Interesting research from my alma mater CMU, on the neurological processes that occur at the moment we’re making a buying decision as customers.
"Their findings, recently published in Neuron,
suggest that there’s a battle in the brain between immediate pleasure
and immediate pain when we’re deciding what to buy. This contradicts
conventional economic theory, which states that people make decisions
based on immediate pleasure versus saving their buying power for some
future pleasure. The subjects in the MRI study weren’t thinking about
what benefits they would gain at some later date if they chose not to
purchase The Family Guy DVD set now. Rather, they were deciding based
on how painful (or not) they thought paying for it would be right now.
Loewenstein says that the findings helped
confirm what he and Prelec first noticed (i.e., that spending money can
be painful) in the early 1990s while collaborating on a paper. At the
time, they had to rely on mathematical models to prove their point.
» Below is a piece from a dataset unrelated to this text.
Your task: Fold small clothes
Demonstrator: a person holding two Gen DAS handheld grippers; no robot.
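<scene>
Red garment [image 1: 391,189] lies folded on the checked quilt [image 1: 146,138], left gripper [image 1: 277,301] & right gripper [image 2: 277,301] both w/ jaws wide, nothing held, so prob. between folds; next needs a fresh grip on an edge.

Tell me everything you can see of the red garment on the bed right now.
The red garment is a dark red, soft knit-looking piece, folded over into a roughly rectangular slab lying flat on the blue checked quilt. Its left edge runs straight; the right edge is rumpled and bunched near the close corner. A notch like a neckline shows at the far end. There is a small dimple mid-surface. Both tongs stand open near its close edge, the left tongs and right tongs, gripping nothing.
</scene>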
But
MRI technology now allows them to back up that claim with hard
data–real pictures of human brains that show real activity in the
brain’s pain center. Hard data is what Loewenstein hopes will
eventually lead to the acceptance of the field among doubters who still
hold fast to traditional economic theory.
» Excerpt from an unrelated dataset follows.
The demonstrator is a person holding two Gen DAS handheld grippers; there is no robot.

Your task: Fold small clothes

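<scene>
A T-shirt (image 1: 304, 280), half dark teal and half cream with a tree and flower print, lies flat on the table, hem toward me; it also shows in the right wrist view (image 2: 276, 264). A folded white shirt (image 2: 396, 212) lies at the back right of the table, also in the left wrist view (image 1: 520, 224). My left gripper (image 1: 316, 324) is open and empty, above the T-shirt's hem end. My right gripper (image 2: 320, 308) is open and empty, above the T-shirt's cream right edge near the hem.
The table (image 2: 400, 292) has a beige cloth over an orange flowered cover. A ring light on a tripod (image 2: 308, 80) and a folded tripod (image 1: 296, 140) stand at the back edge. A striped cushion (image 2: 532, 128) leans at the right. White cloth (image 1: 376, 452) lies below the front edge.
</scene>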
Loewenstein hopes to follow up his research regarding the "pain of paying"
by exploring a growing and looming problem in the United States–why so
many people run up so much credit card debt. Much like he did in the
study with Knutson and Prelec, he wants to see what goes on in the
brain when someone pulls out plastic instead of money when making
purchases. His hypothesis is that credit cards numb the brain’s pain
center (i.e., reduce activity in the insular cortex) because no
currency is exchanged and costs are postponed, thus weakening the
body’s built-in defense mechanism against unnecessary purchases. He
believes that MRI testing could provide definitive answers." (empahsis added)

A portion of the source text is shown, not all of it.